Solve the system \[ \frac{d}{d t} \vec{x}=A \vec{x} \text { where } A=\left[\begin{array}{ll} 8 & -4 \\ 9 & -4 \end{array}\right] \]

Step 1 ：The given system is a first order linear homogeneous system of differential equations. The general solution of such a system is given by \(\vec{x}(t) = c_1 e^{\lambda_1 t} \vec{v}_1 + c_2 e^{\lambda_2 t} \vec{v}_2\), where \(\lambda_1, \lambda_2\) are the eigenvalues of the matrix A and \(\vec{v}_1, \vec{v}_2\) are the corresponding eigenvectors.

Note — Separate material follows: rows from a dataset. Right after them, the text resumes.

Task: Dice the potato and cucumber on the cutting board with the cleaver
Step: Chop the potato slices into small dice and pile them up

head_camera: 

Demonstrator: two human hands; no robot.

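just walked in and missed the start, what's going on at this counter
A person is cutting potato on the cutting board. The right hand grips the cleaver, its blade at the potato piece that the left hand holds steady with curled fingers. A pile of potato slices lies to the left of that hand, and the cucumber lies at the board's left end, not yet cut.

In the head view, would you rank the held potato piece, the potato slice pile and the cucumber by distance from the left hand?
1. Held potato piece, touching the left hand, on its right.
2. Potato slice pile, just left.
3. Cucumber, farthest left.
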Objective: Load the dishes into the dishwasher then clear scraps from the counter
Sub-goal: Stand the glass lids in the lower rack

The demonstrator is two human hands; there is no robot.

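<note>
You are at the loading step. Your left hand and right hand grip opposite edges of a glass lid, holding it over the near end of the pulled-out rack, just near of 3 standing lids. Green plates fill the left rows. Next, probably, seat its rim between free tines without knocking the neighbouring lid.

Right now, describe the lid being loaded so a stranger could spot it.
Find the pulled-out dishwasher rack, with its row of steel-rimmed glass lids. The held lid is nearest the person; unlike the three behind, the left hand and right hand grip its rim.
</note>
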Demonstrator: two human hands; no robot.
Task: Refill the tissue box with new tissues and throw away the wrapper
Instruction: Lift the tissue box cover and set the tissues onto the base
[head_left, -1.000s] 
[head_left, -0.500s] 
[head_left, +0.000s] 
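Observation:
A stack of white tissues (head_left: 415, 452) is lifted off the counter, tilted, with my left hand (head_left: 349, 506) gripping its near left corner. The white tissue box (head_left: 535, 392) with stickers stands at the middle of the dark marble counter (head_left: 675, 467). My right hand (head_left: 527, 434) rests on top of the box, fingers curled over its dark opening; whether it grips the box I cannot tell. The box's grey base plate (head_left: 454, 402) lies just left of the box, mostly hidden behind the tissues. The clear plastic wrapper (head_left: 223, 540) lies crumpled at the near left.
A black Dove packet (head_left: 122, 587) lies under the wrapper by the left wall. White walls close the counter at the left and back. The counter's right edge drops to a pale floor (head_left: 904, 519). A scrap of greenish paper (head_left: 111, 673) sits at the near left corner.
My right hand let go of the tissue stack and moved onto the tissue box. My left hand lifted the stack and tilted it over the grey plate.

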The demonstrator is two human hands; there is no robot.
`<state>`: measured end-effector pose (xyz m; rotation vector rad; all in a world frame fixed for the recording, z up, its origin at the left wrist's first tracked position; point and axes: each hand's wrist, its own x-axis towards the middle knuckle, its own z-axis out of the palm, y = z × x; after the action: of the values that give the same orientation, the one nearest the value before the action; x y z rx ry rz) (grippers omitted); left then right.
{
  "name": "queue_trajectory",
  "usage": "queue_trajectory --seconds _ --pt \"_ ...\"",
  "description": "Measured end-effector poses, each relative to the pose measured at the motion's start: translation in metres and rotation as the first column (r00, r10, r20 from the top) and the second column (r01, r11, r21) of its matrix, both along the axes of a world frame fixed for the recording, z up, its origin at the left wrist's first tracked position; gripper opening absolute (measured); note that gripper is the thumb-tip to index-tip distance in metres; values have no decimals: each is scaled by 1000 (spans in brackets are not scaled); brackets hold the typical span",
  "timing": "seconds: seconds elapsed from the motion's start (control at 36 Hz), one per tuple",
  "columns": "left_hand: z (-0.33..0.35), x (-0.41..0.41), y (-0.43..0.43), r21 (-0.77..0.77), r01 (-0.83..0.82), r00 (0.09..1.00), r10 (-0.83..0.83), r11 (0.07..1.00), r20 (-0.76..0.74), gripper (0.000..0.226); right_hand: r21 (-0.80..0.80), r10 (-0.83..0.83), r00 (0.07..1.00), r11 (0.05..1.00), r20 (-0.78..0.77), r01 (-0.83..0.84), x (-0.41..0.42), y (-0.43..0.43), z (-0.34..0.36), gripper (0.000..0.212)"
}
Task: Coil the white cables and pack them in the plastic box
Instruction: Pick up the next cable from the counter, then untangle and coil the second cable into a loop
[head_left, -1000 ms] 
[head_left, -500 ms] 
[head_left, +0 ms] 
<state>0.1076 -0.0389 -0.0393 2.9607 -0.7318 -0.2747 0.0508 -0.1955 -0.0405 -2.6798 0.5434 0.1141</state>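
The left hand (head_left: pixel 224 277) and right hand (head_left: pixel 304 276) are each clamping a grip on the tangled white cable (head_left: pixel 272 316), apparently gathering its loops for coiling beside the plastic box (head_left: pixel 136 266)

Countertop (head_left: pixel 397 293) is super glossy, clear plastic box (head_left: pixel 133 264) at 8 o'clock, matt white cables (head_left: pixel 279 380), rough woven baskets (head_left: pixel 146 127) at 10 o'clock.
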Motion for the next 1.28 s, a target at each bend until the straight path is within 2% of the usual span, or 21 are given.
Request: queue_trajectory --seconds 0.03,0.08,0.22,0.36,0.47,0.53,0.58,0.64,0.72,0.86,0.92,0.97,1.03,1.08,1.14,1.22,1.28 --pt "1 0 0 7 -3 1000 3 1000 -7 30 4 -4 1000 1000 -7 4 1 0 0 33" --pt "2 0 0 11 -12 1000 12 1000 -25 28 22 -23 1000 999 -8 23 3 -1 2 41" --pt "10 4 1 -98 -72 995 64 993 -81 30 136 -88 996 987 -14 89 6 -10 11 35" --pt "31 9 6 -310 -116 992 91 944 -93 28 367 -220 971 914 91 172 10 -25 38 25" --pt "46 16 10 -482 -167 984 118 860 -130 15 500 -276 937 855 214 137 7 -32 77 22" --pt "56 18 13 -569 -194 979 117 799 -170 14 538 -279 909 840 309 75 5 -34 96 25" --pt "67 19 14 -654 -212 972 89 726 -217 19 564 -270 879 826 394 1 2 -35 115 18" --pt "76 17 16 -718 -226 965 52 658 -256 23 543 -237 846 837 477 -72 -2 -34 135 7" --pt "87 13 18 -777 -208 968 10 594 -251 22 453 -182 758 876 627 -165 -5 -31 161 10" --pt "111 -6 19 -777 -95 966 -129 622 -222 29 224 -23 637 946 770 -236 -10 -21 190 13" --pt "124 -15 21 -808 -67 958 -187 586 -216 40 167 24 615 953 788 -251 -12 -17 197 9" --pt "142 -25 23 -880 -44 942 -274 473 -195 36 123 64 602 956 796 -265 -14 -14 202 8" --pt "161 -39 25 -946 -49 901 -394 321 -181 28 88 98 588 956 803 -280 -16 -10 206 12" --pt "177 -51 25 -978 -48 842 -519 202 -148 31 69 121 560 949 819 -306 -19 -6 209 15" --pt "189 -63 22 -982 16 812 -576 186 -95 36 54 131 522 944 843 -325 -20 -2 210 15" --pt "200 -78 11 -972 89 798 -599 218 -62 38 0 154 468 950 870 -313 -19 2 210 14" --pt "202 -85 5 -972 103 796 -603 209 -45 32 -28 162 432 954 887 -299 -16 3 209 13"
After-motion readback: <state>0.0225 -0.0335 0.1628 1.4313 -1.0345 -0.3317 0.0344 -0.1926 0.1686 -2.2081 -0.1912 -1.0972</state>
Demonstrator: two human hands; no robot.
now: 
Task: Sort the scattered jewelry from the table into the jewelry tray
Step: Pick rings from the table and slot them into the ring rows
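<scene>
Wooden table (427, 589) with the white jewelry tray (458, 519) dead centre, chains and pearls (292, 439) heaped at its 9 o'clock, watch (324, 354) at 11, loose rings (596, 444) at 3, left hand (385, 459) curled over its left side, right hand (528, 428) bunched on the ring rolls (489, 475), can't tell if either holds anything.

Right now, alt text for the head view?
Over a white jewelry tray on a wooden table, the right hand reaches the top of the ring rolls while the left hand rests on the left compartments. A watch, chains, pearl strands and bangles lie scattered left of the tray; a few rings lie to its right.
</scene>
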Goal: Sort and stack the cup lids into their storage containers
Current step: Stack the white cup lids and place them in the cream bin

Step 2 ：First, we find the eigenvalues of the matrix A. The eigenvalues are the roots of the characteristic equation, which is given by \(\text{det}(A - \lambda I) = 0\), where I is the identity matrix.

Step 3 ：The matrix \(A - \lambda I\) is given by \[A - \lambda I = \begin{bmatrix} 8 - \lambda & -4 \\ 9 & -4 - \lambda \end{bmatrix}\]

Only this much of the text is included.